US President George W. Bush said on Wednesday that he had seen "no evidence" that former Iraqi president Saddam Hussein was involved in the Sept. 11 terrorist attacks, as the White House tried to correct an assertion that Vice President Dick Cheney left extremely murky on Sunday.
Cheney, on Meet the Press on NBC-TV, was asked about polls that showed that a majority of Americans believed that Saddam was involved in the attacks.
"I think it's not surprising that people make that connection," said Cheney, who leads the hawkish wing of Bush's administration.
Asked whether the connection exists, Cheney said, "We don't know."
He went on to describe Saddam's reported connections to al-Qaeda, connections that US intelligence analysts said were not very deep.
Bush, asked by a reporter on Wednesday about Cheney's statement, said, "No, we've had no evidence that Saddam Hussein was involved with September the 11th," a far more definitive statement than the vice president's.
"Now, what the vice president said was is that he has been involved with al-Qaeda," Bush said.
"And al-Zarqawi, an al-Qaeda operative, was in Baghdad. He's the guy that ordered the killing of a US diplomat," he said, a reference to the killing in October of Lawrence Foley on the doorstep of his home in Amman, Jordan.

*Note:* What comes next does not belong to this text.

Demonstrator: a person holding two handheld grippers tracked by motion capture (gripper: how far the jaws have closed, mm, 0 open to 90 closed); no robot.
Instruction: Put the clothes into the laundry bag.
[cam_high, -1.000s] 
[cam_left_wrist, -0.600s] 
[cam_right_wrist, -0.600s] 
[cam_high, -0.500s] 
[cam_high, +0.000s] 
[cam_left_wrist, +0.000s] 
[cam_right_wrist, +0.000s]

Bush said Abu Musab al-Zarqawi was "still running loose, involved with the poisons network," and said, "There's no question that Saddam Hussein had al-Qaeda ties."
The White House has never said Saddam was part of the Sept. 11 plot, though from the moment of the attacks there was a search to determine whether he was connected.
Nonetheless, as Bush has described the invasion of Iraq as part of the war on terror, he has drawn a loose connection, saying that after Sept. 11, 2001, the US could no longer tolerate the kind of threat that he said Saddam posed, or risk that Saddam's weapons could be put in the hands of terrorists.
Cheney has gone the farthest in publicly discussing possible connections, and he noted on Sunday that "one of the perpetrators" of the bombing of the World Trade Center in 1993 "did, in fact, receive support from the Iraqi government after the fact."
He repeated an accusation that a 9-11 hijacker "met in Prague with a senior Iraqi intelligence official five months before the attack," but added, "We've never been able to develop any more of that yet, either in terms of confirming it or discrediting it."
Intelligence officials who have studied the question say there is no evidence of a meeting in Prague between any Sept. 11 plotter and Iraqi intelligence officials.